=== Begin Enclosure ===

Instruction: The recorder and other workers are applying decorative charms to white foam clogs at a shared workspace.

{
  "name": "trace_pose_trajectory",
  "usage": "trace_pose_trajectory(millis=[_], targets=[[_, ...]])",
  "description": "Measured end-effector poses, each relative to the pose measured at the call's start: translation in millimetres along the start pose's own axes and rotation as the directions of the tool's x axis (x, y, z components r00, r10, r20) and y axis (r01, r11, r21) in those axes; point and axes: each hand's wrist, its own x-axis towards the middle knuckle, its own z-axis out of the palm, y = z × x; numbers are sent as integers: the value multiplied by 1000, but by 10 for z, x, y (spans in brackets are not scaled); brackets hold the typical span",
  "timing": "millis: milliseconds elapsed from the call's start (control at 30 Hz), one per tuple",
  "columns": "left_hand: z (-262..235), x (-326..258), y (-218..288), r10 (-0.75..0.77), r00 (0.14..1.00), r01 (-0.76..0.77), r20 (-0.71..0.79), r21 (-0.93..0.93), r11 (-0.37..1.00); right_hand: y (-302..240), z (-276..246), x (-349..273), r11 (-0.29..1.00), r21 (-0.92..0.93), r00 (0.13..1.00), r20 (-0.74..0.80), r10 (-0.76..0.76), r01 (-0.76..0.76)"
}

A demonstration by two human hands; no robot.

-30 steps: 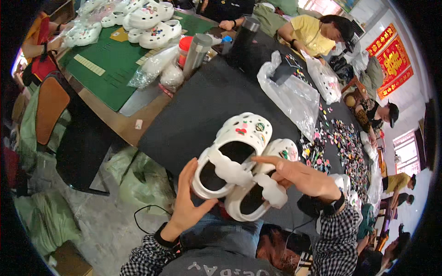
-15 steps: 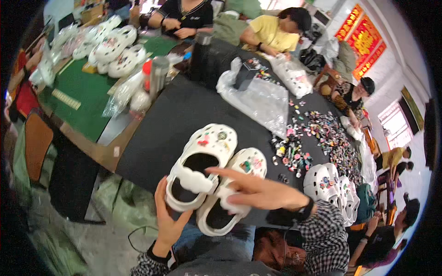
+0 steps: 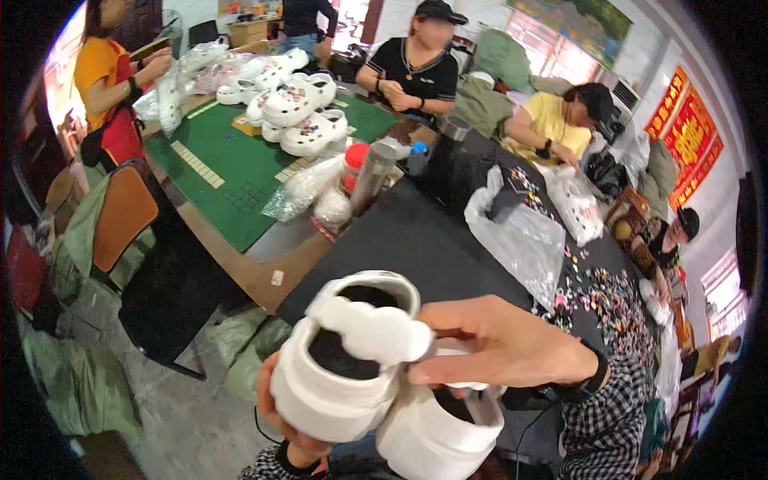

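Two white clogs are held side by side over the near edge of the black table, heels turned toward me. My left hand (image 3: 276, 400) is closed round the outer side of the left clog (image 3: 340, 404), its fingers partly hidden behind it. That clog's scalloped white heel strap (image 3: 374, 326) lies across its dark opening. My right hand (image 3: 504, 340) is closed on the right clog (image 3: 440, 436) near its strap, thumb and fingers apart on either side of the white material. The toes are mostly hidden.
Several decorated white clogs (image 3: 308, 132) are heaped on a green-topped table (image 3: 232, 208). A steel flask (image 3: 372, 168) and a red-lidded jar (image 3: 352, 164) stand beside it. Clear plastic bags (image 3: 520, 248) and many small colourful charms (image 3: 620, 308) lie on the black table (image 3: 376, 240). Other people work around.
The clogs have come up closer to me and tipped, so their heels now face me. My right hand has gone from pointing over them to gripping the right clog. The view has swung left.
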Motion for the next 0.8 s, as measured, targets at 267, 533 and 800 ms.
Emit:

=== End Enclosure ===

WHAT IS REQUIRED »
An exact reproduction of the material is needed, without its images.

SOLUTION »
Instruction: The recorder and other workers are applying decorative charms to white foam clogs at a shared workspace.

{
  "name": "trace_pose_trajectory",
  "usage": "trace_pose_trajectory(millis=[_], targets=[[_, ...]])",
  "description": "Measured end-effector poses, each relative to the pose measured at the call's start: translation in millimetres along the start pose's own axes and rotation as the directions of the tool's x axis (x, y, z components r00, r10, r20) and y axis (r01, r11, r21) in those axes; point and axes: each hand's wrist, its own x-axis towards the middle knuckle, its own z-axis out of the palm, y = z × x; numbers are sent as integers: the value multiplied by 1000, but by 10 for z, x, y (spans in brackets are not scaled); brackets hold the typical span",
  "timing": "millis: milliseconds elapsed from the call's start (control at 30 Hz), one per tuple",
  "columns": "left_hand: z (-262..235), x (-326..258), y (-218..288), r10 (-0.75..0.77), r00 (0.14..1.00), r01 (-0.76..0.77), r20 (-0.71..0.79), r21 (-0.93..0.93), r11 (-0.37..1.00); right_hand: y (-302..240), z (-276..246), x (-349..273), r11 (-0.29..1.00), r21 (-0.92..0.93), r00 (0.13..1.00), r20 (-0.74..0.80), r10 (-0.76..0.76), r01 (-0.76..0.76)"
}

A demonstration by two human hands; no robot.

-30 steps: 
-15 steps: 
+0 steps: 

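Two white clogs are held side by side over the near edge of the black table, heels turned toward me. My left hand (image 3: 276, 400) is closed round the outer side of the left clog (image 3: 340, 404), its fingers partly hidden behind it. That clog's scalloped white heel strap (image 3: 374, 326) lies across its dark opening. My right hand (image 3: 504, 340) is closed on the right clog (image 3: 440, 436) near its strap, thumb and fingers apart on either side of the white material. The toes are mostly hidden.
Several decorated white clogs (image 3: 308, 132) are heaped on a green-topped table (image 3: 232, 208). A steel flask (image 3: 372, 168) and a red-lidded jar (image 3: 352, 164) stand beside it. Clear plastic bags (image 3: 520, 248) and many small colourful charms (image 3: 620, 308) lie on the black table (image 3: 376, 240). Other people work around.
The clogs have come up closer to me and tipped, so their heels now face me. My right hand has gone from pointing over them to gripping the right clog. The view has swung left.
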Motion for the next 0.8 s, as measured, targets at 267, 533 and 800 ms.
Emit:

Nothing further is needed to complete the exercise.